Der Turm der Johanneskirche steht als Blickfang in der Achse des Boulevards der Johannesstraße, der Prachtstraße des Westens (Stadtbezirk West). Das Gewölbe und der Turmhelm der Kirche wurden im Zweiten Weltkrieg zerstört. Der Wiederaufbau dauerte bis 1966. Hierbei wurden leider flache Decken eingezogen. An Stelle des (hohen) Turmhelms setzte man dem Turm eine von einer Brüstung umgrenzte Plattform auf. 
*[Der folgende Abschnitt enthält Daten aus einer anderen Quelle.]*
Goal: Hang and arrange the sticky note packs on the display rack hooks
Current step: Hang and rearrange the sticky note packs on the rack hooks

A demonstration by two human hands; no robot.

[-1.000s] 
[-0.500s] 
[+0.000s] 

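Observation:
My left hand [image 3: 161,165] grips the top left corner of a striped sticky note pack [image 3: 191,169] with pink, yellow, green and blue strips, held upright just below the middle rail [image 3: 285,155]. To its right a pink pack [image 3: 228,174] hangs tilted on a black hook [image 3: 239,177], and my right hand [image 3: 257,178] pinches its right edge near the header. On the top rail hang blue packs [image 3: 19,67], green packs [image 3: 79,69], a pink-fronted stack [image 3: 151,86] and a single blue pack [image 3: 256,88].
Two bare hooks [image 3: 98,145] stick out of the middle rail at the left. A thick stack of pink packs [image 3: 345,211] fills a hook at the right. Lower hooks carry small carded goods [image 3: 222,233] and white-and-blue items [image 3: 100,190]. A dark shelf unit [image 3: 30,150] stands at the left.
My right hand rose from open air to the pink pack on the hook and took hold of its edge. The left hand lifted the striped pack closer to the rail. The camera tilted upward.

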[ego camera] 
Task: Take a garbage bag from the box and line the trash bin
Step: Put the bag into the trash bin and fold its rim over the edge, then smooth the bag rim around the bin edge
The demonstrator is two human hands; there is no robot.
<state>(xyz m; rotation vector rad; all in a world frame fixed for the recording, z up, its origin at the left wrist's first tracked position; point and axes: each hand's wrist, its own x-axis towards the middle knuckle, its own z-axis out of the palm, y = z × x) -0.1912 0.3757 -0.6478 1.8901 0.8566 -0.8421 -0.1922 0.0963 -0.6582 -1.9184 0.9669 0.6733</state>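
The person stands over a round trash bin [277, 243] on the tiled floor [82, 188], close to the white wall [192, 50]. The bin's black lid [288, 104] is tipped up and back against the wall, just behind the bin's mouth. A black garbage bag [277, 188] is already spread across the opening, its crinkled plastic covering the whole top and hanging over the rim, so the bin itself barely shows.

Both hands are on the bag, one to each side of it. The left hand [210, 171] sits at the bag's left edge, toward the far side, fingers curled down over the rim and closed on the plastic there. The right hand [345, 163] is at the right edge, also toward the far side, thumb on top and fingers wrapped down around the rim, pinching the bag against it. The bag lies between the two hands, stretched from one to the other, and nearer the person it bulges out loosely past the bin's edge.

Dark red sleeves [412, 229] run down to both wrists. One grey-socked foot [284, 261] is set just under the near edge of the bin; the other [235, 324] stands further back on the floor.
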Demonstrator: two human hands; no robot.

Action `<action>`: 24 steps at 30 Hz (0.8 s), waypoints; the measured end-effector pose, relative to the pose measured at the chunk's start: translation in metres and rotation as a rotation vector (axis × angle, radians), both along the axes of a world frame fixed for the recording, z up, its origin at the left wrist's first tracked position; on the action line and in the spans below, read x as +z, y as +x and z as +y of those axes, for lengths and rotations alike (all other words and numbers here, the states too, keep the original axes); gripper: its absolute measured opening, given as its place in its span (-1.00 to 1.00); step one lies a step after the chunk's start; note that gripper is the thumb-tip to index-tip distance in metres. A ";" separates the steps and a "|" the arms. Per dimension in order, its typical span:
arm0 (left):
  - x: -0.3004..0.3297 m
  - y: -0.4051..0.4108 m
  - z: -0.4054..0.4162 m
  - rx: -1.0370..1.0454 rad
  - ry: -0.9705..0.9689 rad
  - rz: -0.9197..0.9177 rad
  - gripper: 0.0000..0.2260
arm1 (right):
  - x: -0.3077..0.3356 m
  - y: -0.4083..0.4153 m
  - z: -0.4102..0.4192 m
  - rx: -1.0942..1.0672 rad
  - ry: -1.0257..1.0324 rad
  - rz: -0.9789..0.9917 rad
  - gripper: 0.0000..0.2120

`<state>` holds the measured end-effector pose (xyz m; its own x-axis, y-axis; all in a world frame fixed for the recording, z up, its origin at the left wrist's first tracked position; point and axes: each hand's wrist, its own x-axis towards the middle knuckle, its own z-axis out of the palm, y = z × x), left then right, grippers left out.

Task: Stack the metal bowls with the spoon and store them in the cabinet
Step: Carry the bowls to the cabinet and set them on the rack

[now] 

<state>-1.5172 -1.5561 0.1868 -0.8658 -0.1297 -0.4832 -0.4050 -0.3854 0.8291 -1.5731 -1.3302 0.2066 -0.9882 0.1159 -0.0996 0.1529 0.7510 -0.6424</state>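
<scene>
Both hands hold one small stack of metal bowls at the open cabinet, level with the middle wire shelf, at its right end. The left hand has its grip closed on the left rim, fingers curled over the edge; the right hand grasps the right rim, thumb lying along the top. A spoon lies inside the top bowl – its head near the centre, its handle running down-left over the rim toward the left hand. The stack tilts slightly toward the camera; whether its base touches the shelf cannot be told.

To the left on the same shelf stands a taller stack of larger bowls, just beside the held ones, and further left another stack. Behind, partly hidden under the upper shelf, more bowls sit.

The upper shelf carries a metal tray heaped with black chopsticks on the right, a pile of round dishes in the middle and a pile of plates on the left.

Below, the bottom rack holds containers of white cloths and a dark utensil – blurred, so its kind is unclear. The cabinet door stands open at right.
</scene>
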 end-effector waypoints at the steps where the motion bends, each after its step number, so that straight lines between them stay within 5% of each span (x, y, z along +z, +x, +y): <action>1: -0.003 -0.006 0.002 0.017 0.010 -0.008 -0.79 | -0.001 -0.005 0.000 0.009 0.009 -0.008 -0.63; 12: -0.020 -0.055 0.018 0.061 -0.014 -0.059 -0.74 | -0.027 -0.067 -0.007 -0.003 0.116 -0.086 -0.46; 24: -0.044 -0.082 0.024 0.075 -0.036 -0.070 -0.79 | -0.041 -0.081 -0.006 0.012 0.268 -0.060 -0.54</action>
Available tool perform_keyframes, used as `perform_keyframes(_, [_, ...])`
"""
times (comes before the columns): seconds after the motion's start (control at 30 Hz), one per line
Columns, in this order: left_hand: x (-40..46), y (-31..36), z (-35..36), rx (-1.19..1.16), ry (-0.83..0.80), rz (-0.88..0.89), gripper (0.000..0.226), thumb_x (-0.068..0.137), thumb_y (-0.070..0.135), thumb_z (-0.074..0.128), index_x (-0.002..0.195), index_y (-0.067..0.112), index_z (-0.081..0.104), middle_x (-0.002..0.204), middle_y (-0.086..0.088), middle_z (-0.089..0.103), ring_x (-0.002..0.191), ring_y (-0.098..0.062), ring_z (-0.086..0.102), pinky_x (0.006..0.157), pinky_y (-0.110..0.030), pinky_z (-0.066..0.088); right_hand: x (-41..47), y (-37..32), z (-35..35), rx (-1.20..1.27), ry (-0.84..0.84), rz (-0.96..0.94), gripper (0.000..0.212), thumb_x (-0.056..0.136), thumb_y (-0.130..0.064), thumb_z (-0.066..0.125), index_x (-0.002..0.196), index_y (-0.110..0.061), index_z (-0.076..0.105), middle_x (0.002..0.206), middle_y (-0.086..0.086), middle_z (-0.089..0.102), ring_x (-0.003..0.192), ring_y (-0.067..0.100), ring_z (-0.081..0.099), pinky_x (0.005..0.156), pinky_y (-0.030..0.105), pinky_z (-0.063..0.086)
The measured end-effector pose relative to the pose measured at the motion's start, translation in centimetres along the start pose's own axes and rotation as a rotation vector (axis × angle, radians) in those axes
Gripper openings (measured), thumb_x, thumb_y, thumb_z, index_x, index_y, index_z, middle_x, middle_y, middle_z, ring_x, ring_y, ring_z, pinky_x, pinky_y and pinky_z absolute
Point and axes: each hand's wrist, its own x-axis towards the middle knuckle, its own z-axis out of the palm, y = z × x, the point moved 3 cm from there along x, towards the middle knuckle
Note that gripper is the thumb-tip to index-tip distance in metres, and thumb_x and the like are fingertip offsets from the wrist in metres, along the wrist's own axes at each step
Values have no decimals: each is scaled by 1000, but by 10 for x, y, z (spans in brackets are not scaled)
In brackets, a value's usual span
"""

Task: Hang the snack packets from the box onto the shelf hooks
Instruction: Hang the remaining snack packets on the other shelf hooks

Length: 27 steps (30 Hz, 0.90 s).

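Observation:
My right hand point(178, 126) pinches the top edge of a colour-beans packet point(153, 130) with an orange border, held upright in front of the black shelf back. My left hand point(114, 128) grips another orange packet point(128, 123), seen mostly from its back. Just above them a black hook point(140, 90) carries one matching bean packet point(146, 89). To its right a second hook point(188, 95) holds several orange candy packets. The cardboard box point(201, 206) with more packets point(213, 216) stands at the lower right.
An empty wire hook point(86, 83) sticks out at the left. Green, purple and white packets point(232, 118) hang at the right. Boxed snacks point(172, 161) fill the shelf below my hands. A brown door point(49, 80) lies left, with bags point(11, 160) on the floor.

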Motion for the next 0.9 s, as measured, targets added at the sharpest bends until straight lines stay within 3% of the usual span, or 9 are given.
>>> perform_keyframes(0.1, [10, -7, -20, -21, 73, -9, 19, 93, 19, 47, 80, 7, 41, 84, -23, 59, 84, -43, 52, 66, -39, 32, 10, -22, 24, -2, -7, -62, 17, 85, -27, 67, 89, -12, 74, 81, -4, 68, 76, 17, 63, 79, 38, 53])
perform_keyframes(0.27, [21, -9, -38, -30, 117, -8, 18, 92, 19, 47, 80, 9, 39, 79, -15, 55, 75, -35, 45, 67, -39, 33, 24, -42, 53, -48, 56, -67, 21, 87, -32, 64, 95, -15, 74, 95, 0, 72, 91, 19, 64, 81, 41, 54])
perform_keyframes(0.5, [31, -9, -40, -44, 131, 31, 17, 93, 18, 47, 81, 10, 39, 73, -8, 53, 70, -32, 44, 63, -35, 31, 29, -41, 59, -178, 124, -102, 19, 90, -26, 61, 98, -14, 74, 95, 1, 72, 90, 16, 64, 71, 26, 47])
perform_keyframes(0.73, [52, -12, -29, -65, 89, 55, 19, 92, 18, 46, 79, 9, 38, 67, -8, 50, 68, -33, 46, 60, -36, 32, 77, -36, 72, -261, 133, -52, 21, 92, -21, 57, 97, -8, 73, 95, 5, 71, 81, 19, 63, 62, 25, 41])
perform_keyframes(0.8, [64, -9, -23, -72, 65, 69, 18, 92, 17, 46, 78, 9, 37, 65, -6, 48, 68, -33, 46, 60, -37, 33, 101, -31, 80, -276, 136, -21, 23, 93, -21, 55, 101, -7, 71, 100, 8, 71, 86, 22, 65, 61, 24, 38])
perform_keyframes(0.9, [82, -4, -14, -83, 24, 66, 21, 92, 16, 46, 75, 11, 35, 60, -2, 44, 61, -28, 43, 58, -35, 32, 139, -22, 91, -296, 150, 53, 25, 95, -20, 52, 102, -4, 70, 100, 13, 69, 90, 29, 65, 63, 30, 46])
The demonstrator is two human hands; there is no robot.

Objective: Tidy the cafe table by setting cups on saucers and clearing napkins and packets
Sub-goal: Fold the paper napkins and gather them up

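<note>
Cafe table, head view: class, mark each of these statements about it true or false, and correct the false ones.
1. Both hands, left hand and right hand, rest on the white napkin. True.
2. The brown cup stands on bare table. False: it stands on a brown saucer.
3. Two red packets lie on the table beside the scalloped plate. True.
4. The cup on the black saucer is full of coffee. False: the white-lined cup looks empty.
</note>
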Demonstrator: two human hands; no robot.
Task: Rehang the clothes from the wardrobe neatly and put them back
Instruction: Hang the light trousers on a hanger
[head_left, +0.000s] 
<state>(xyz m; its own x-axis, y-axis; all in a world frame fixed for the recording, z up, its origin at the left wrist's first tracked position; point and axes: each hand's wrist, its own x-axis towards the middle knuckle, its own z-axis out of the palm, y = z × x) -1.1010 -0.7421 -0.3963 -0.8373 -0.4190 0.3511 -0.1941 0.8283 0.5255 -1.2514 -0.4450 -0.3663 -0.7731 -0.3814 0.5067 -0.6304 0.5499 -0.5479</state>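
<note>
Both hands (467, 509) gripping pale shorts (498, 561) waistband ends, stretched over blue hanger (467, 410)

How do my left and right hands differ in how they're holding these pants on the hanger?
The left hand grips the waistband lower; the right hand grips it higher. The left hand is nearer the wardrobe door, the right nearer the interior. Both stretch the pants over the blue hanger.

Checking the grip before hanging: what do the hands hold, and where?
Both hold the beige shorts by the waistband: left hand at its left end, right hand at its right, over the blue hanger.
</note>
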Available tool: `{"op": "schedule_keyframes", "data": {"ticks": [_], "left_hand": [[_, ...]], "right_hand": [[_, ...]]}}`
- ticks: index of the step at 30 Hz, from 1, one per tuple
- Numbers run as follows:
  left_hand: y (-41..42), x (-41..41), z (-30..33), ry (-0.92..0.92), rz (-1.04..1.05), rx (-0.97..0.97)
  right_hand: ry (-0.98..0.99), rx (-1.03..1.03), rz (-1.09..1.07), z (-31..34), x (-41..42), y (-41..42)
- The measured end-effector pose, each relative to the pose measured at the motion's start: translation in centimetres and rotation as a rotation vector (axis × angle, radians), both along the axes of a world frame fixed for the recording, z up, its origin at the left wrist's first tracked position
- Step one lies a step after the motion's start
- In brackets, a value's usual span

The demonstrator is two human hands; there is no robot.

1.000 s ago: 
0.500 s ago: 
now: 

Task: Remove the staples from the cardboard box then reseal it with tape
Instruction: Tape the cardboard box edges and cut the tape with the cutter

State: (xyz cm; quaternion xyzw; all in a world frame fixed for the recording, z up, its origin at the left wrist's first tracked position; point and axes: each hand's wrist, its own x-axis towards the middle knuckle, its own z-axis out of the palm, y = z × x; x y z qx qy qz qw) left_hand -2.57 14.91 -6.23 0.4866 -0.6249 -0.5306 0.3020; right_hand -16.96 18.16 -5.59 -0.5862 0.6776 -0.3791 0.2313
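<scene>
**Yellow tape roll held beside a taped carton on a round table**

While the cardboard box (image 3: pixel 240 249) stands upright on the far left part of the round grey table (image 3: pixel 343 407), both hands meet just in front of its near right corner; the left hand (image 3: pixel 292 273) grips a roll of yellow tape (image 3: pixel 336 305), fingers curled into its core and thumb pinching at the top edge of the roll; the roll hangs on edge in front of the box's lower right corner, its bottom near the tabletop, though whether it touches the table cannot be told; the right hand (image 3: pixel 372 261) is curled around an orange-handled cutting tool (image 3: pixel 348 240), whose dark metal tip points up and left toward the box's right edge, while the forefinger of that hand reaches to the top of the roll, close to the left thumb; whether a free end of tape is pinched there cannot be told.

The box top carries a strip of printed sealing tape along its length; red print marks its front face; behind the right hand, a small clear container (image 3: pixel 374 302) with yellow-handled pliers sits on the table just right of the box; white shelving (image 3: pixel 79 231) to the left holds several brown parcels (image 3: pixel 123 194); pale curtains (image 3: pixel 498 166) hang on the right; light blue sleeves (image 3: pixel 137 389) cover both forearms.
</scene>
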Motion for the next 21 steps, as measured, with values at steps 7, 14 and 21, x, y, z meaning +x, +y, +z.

Die Berger Kirche in Stuttgart-Ost wurde 1853-55 von Ludwig Friedrich Gaab erbaut. König Wilhelm I. von Württemberg gab den Anstoß zum Bau der Kirche. Sie war der erste neugotische Sakralbau in Württemberg. Der Westturm hat den Turm des Freiburger Münsters zum Vorbild. Im Jahr 1943 brannte die Kirche aus, mit Ausnahme des Turms. 1954-55 wurden das Langhaus vereinfacht wiederhergestellt und ein neuer Chor angefügt. Es lohnt sich, auf die Chorseite der Kirche zu gehen. Dort ist ein Aussichtspunkt mit Blick auf den Neckar und auf Bad Cannstatt.  
Die Lukaskirche in Stuttgart-Ost wurde 1899 von Ludwig Wittmann und Louis Stahl erbaut. Die Architekten verwendeten frühgotische Elemente. Das Langhaus wurde im Zweiten Weltkrieg zerstört und 1948-51 wiederaufgebaut.
Die Petruskirche in Stuttgart-Ost wurde 1900 bis 1902 von Theophil Frey mit Elementen der Frühgotik erbaut.